Susan Sziborra-Seidlitz (GRÜNE):
Sehr geehrter Herr Präsident! Sehr geehrte Damen und Herren! Meine Tochter besucht ein Gymnasium bei uns im Harz. Zu Beginn des Schuljahres habe ich für meine Tochter insgesamt ca. 150 € für Schulbücher und Arbeitshefte bezahlen müssen. Ich habe Glück; denn ich als Abgeordnete habe wie Sie alle ein relativ großzügiges Einkommen und kann mir das für mein Kind leisten.
Für viele andere Menschen mit geringem Einkommen ist das in Sachsen-Anhalt nicht so einfach. Man zahlt in Sachsen-Anhalt zwischen 1 € und 3 € Euro pro Schuljahr für das Ausleihen eines Schulbuches pro Schuljahr. Das klingt zwar auf den ersten Blick wenig, wenn man aber die weiteren Kosten bedenkt, die im Laufe des Schuljahres hinzukommen, bspw. für Schreibhefte, Blöcke, Hefter, Schreibutensilien, Sportzeug, Geometriewerkzeug usw., dann zeichnet sich ein anderes Bild.
Ausgaben für Schulausflüge, für Klassenfahrten, für Schulranzen usw. sind noch gar nicht eingerechnet. Am Ende des Schuljahres können sich dadurch selbst bei denen, die Schulbücher nur leihen müssen, mehrere Hundert Euro ansammeln.
Im 19. Jahrhundert war es eine Bürgerbewegung, die in Deutschland den freien Zugang zur Bildung erkämpfte. In der Verfassung der Weimarer Republik wurde festgeschrieben, dass Unterricht und Lernmittel an Volksschulen unentgeltlich sein sollen. Die Weimarer Republik beeinflusst die Demokratie, in der wir leben, bis heute. Wir haben viele Lehren aus der Weimarer Republik gezogen, besonders aus ihrem Ende und über die Wichtigkeit, die Demokratie vor Rechtsextremen, wie sie leider jetzt wieder in den Parlamenten sitzen, zu schützen.

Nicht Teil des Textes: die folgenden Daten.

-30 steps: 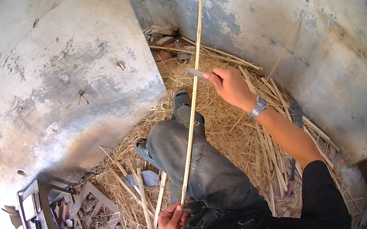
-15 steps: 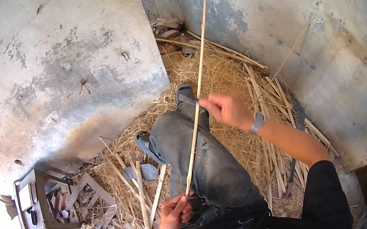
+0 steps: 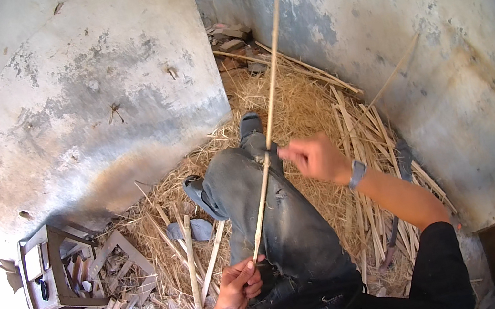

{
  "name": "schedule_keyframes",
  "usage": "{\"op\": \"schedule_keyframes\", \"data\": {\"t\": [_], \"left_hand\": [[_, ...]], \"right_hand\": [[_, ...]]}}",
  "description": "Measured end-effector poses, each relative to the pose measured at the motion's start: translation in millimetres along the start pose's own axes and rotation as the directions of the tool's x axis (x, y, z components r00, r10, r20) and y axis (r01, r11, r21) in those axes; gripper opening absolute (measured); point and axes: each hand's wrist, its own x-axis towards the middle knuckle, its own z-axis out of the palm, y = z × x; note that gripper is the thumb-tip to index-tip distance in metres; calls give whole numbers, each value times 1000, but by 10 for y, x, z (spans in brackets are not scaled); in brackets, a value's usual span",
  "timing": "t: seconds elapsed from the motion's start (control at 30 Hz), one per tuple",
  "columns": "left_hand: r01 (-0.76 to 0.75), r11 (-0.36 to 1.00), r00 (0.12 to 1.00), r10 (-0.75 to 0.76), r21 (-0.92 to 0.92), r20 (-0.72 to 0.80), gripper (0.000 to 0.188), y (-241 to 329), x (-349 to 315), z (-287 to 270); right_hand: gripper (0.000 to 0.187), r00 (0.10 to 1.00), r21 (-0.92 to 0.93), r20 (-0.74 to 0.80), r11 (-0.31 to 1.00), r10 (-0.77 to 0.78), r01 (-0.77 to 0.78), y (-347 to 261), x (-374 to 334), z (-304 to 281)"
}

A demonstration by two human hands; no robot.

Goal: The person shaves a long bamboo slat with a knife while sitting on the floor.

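Observation:
A long, pale bamboo strip (image 3: 262,200) slants upward over my bent leg (image 3: 252,180), its far tip in front of the wall. Its lower end is pinched between the thumb and fingers of my left hand (image 3: 237,288), close to my lap. At about mid-length, beside my knee, a dark-bladed knife (image 3: 272,151) meets the strip. My right hand (image 3: 317,157) is closed round the knife, though the handle is mostly hidden by the fingers. Some motion blurs the blade and the strip's upper part.
Straw-like shavings (image 3: 301,103) cover the floor around my feet. Many split strips (image 3: 369,199) lie along the right wall (image 3: 451,120). An overturned wooden stool-like frame (image 3: 51,272) sits among scrap at the left. Pale sticks (image 3: 194,275) lean by my left forearm.
My right hand and the knife have moved slightly down along the strip toward me. My left hand keeps its pinch in nearly the same place.

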Motion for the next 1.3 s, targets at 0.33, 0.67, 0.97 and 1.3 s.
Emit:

(Florian Schröder, AfD: Was ist denn mit den Linksextremen!)
Aber auch die Lernmittelfreiheit hätten wir in Sachsen-Anhalt als eine Lehre aus der Weimarer Republik beibehalten können und sollen. Doch eine Lernmittelfreiheit, in der zumindest die Schulbücher für die Schülerinnen kostenlos sind, gibt es so nur noch in Thüringen, Baden-Württemberg, Hessen, Sachsen und Mecklenburg-Vorpommern. Frau Hohmann hat es schon gesagt. In allen anderen Bundesländern zahlt man die Lernmittel anteilig oder sogar vollständig.
Wir wissen, dass der Bildungserfolg bundesweit stark vom Einkommen und dem Bildungsstand der Eltern oder Sorgeberechtigten abhängt. Das hat uns nicht zuletzt die letzte PISA-Studie erneut eindrücklich aufgezeigt und das ist ein Baustein. Eine Wiedereinführung der Lernmittelfreiheit in Sachsen-Anhalt wird das gesamte Problem nicht lösen, aber es wird immerhin etwas mehr Chancengleichheit für Kinder aus ärmeren Familien schaffen können.
Wir sind es den Kindern schuldig, dass wir sie in den Mittelpunkt unserer Bildungspolitik stellen. Kinder sind die Autobauerinnen, Architektinnen oder Handwerkerinnen von morgen. Kinder werden Wissenschaftlerinnen oder Ingenieurinnen. Die Kinder von heute sind auch die Politikerinnen von morgen. Wir sind es den Kindern in Sachsen-Anhalt schuldig, ihnen den bestmöglichen Zugang zu Bildung zu verschaffen, weil es unser Land nötig hat.
(Beifall bei den GRÜNEN)
Der Antrag der Fraktion DIE LINKE ist dafür ein guter Anfang, genauso übrigens wie der Alternativantrag der Koalitionsfraktionen. Wir Bündnisgrüne kämpfen darum, dass es in Zukunft in Sachsen-Anhalt wieder eine Lernmittelfreiheit gibt. Die ersten Schritte gehen wir gern gemeinsam; denn Lernmittelfreiheit muss das Ziel sein. Wir stimmen den Anträgen zu. - Vielen Dank.